Riflessione Spirituale  (Giovedì Santo – 14 aprile 2022).

In Ginocchio

…. Ti Ringrazio per l’Amore Che al mio Cuore Donasti Sin dalla Permanenza nel Grembo della mia Terrena madre, per poi Affidarmi alle Tenere Cure della Dolce Mamma Tua, Che mai Smise di Vigilar sul Percorso a me Assegnato dal Magnifico Creatore! Soprattutto, mio Caro Signore, sarò Eternamente Grato per Aver Rivestito il mio Spirito con un Particolare e Nobile Abito, Ammettendolo alla Corte dei Tuoi Fedeli servi, per la Riedificazione del Regno del Padre tra noi.  Mentre l’Animo Vola, Vedo Scorrermi Innanzi agli Occhi l’Essenza d’Ogni Creatura incontrata quaggiù, Osservandone la Divina e a volte Flebile Fiammella, nonostante gli atteggiamenti singolarmente mantenuti, proprio a causa d’un’articolata manovra del disturbatore perenne, il demonio, sempre pronto ad approfittar delle umane nostre debolezze.  Infatti, Caro Gesù, come non Apprezzare la Concessa Capacità di Riconoscerne immediatamente la perniciosa sua presenza, onde poter poi scegliere la Via Giusta da Seguire?

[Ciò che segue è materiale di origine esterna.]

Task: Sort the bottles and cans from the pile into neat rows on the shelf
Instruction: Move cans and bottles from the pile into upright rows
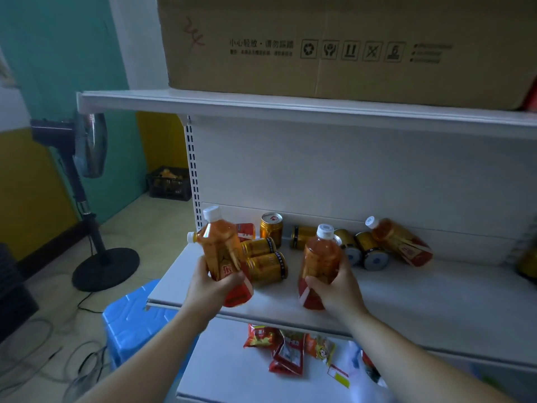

I Doni Celesti non Hanno mancato l’Obiettivo, Sempre Sostenendo la Semplicità nel Credere in Molte Cose Che non Si Vedono con gli Occhi del Corpo, Fino a Giungere in un Mondo di Luce, per Partecipar Con Te all’Ultima e Festosa Cena.  Ben Trovato, Agnello di Dio, mio Giusto Re.